So, despite how much oil and gas flow through the Gulf Coast, hurricanes aren’t actually that much of a problem today. We have options.
Part of the hydrocarbon system’s stickiness is its resilience. There are all kinds of levers that make sure it works under all kinds of conditions! Russian gas suddenly cut off? Import more LNG from the US. Winter fuel demand higher than expected? Draw down on the Strategic Petroleum Reserve for a few weeks.
I spend my days thinking about decarbonization. Much of that effort flows through the electrical grid. As more variable renewables come online, weather events become more severe, and demand grows, we’re going to be asking more of a more stressed grid. That means we will need resilience built in, and we will need to pay for it. If this is the direction we want to go, I can’t emphasize strongly enough how it just has to work. People hate things that don’t work! They will seek out systems that do work!
And so it matters that here in decarbonization world, we don’t have all six options that the hydrocarbon system has. We have maybe two and a half? Grid resilience today means things like demand response to reduce the severity of peak events, batteries to store a few hours of electricity, and microgrids to provide local redundancy. When that same hurricane takes out a section of the grid, it’s harder for the system to adapt.

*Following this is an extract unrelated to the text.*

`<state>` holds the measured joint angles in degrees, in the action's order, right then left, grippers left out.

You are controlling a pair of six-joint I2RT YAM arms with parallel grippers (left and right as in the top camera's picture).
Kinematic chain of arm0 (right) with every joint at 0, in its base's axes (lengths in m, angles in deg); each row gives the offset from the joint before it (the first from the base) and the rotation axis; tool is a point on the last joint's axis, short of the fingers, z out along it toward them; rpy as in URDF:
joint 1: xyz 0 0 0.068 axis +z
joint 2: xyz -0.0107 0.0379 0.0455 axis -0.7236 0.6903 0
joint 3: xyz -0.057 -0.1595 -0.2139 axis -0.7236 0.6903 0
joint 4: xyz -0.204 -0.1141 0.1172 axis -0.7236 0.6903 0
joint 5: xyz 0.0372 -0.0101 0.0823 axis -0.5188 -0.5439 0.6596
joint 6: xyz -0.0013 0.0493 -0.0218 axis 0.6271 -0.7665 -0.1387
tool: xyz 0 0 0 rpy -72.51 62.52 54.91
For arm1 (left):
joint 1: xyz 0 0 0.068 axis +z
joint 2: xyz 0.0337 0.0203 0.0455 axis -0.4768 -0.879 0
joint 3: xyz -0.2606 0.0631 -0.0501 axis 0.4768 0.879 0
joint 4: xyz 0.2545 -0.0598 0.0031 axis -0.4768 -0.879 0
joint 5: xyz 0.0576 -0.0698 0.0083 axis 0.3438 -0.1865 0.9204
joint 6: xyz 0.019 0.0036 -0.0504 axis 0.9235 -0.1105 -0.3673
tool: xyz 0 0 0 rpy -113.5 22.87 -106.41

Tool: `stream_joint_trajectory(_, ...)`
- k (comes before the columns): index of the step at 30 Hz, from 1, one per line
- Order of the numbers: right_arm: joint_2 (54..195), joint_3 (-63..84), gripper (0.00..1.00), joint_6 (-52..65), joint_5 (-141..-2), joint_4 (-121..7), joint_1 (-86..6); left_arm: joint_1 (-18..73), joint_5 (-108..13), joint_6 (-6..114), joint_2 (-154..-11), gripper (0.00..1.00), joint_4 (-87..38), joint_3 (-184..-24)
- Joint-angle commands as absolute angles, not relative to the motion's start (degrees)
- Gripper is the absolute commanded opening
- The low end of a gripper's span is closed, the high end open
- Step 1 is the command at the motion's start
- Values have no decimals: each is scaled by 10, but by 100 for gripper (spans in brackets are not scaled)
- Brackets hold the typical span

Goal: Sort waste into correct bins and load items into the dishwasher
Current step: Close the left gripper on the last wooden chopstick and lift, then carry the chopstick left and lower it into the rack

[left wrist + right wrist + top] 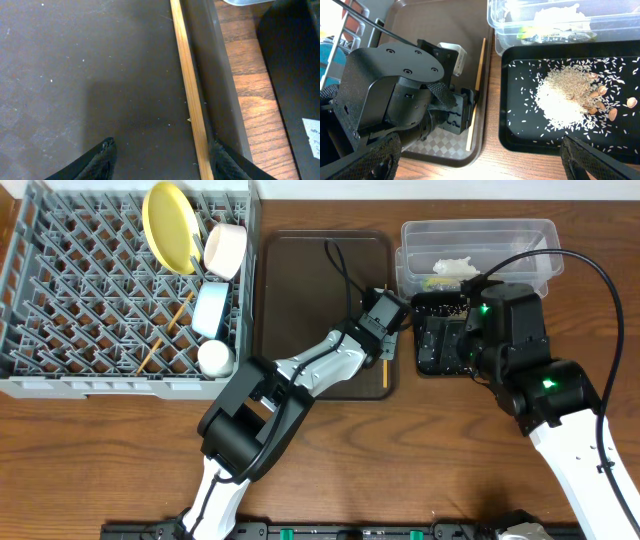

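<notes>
— Two black fingertips [102,155] fill the bottom of the left wrist view. How does the left end effector [162,162] stand?

— Parted, closed on nothing. Between its fingers lies a thin wooden chopstick [192,100], flat on the floor of the dark brown plastic serving tray [75,75]. It runs along the tray's side wall, just beside the finger on that side. Past the wall I can see the wooden worktop [250,115].

— And from the right wrist?

— The right end effector [485,162] is spread wide with nothing in it; only its two dark fingertips show, at the lower corners. It hangs above the strip of worktop between the brown tray and a shallow black rectangular tray [520,145]. That black tray holds a heap of white rice grains [560,105] with tan crumbs [600,97] on its right flank and loose grains scattered around. Just behind it is a clear rectangular plastic tub [492,22] with crumpled white paper [560,15] and a greenish-orange scrap [525,34] inside.

— From overhead?

— There a large grey plastic dish rack [60,310] sits at the left of the worktop. Along its right side are a round yellow plate [170,225] on edge, a white cup [225,248], a light blue bowl [212,310] and a small white bowl [215,357]. A second chopstick [165,335] lies slanted among the pegs. The brown tray is in the middle, with the two bins to its right, the tub behind the black tray.
</notes>
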<state>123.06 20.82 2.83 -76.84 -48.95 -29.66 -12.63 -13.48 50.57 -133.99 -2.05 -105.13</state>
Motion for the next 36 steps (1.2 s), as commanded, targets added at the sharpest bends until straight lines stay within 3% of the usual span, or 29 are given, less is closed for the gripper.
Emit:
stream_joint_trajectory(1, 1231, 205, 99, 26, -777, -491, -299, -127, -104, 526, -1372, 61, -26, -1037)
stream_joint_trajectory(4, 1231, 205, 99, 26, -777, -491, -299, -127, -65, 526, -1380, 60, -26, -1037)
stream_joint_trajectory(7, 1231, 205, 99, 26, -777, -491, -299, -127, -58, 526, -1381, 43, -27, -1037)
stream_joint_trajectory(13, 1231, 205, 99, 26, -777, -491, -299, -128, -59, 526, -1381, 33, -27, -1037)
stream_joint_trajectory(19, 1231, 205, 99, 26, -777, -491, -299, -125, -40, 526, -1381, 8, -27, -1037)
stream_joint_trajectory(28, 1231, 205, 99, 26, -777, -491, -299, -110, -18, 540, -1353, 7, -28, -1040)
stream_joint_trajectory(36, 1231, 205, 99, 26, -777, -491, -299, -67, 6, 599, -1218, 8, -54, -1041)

It doesn’t have the same options that the hydrocarbon system has.
At core, I think this is because electricity is a just-in-time product whereas hydrocarbons aren’t. You can shut in a well and extract the oil tomorrow. You can’t do the same with a wind turbine; that wind is gone forever. You can put oil in a tank so cheaply that it basically doesn’t matter. Not so for electrons; you need expensive electrochemical tanks called batteries to store them.

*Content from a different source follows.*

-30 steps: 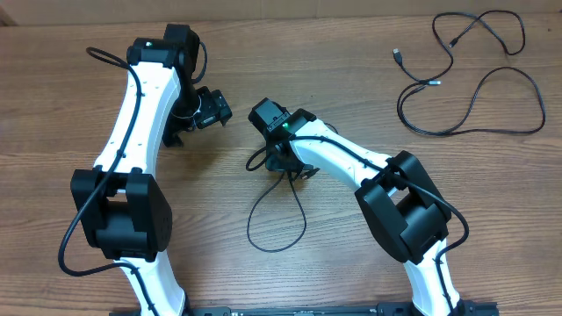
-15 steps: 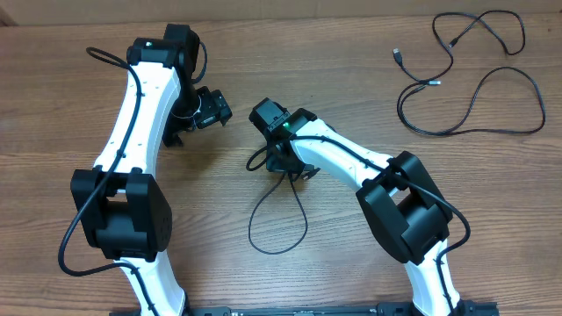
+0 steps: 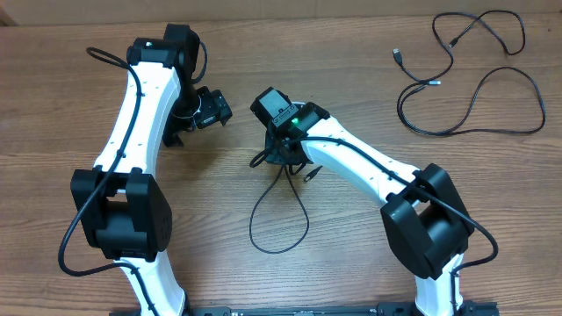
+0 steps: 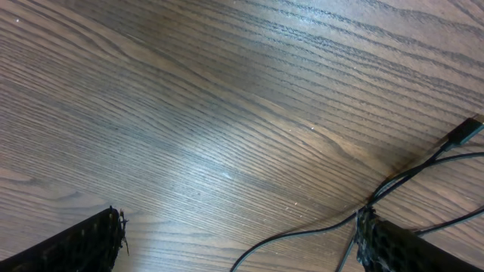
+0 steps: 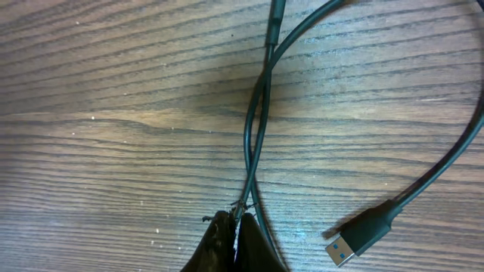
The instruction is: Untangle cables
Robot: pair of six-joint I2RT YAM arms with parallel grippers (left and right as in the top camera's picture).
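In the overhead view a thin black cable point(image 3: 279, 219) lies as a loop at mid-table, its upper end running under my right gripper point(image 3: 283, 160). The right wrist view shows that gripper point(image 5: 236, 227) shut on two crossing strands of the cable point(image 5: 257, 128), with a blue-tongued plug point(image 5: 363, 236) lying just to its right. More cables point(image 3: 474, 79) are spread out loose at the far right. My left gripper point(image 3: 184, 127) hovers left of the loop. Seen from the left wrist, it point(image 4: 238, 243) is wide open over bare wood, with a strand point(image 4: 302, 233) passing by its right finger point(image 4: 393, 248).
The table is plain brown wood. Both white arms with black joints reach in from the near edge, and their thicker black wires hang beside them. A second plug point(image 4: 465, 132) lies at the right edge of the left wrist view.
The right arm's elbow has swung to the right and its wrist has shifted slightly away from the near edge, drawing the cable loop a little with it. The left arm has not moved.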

Conventional energy world has already answered most of the hard questions about resilience. Clean energy world is still working through them.

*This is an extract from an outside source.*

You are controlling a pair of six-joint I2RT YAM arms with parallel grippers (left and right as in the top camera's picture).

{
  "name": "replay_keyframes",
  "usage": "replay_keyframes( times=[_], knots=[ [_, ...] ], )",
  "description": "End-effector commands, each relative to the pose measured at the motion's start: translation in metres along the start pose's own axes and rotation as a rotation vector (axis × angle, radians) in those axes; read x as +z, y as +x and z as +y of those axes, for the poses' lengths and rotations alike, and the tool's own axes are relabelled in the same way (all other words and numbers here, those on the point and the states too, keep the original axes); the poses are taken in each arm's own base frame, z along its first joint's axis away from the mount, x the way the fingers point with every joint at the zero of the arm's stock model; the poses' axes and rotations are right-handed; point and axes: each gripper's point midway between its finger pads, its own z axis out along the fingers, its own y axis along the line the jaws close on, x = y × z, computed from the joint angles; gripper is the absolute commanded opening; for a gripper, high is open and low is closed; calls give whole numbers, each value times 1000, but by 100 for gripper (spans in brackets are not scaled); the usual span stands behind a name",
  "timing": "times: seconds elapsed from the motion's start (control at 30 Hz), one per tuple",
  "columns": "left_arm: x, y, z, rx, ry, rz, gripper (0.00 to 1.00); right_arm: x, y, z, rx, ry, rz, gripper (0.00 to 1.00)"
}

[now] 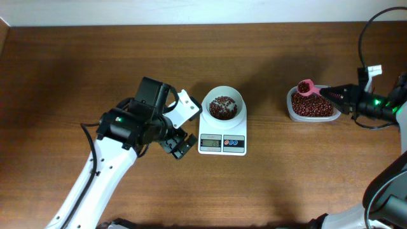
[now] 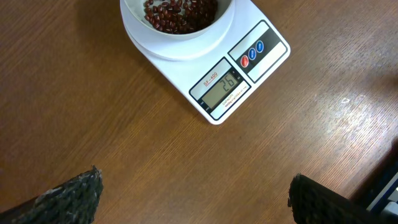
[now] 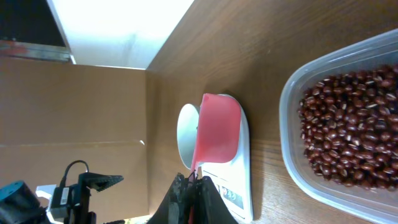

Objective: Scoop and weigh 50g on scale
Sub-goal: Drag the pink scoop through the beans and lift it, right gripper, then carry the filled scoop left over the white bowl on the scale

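Beans in bowl on scale, in tub; left jaws wide, empty — right jaws tight on scoop

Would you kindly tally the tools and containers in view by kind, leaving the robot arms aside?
Scales: 1, the white scale
Containers: 2, the white bowl and the clear tub
Scoops: 1, the pink scoop
Total: 4

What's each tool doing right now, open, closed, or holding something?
Left tool: open, holding nothing.
Right tool: closed on the handle of the pink scoop.
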Motion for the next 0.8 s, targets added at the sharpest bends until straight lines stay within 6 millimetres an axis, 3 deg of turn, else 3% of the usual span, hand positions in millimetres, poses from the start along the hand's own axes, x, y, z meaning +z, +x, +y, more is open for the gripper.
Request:
replay_keyframes(
  times=[0.0, 0.77],
  knots=[
    [-4, -1, -4, -4, 8, -19, 99, 10, 6, 9, 5, -57, 28, 4],
    [-4, -1, -4, -4, 8, -19, 99, 111, 58, 68, -146, -124, 285, 4]
  ],
)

What’s new in geoengineering?
I thought we were supposed to be the cowboys here in the US? From The Guardian:
Real-world geoengineering experiments spanning the globe from the Arctic to the Great Barrier Reef are being funded by the UK government. They will test sun-reflecting particles in the stratosphere, brightening reflective clouds using sprays of seawater and pumping water on to sea ice to thicken it.
Getting this “critical missing scientific data” is vital with the Earth nearing several catastrophic climate tipping points, said the Advanced Research and Invention Agency (Aria), the government agency backing the plan. If demonstrated to be safe, geoengineering could temporarily cool the planet and give more time to tackle the root cause of the climate crisis: the burning of fossil fuels.
The experiments will be small-scale and rigorously assessed before going ahead, Aria said. Other projects in the £56.8m programme will model the impacts of geoengineering on the climate and research how it could be governed internationally.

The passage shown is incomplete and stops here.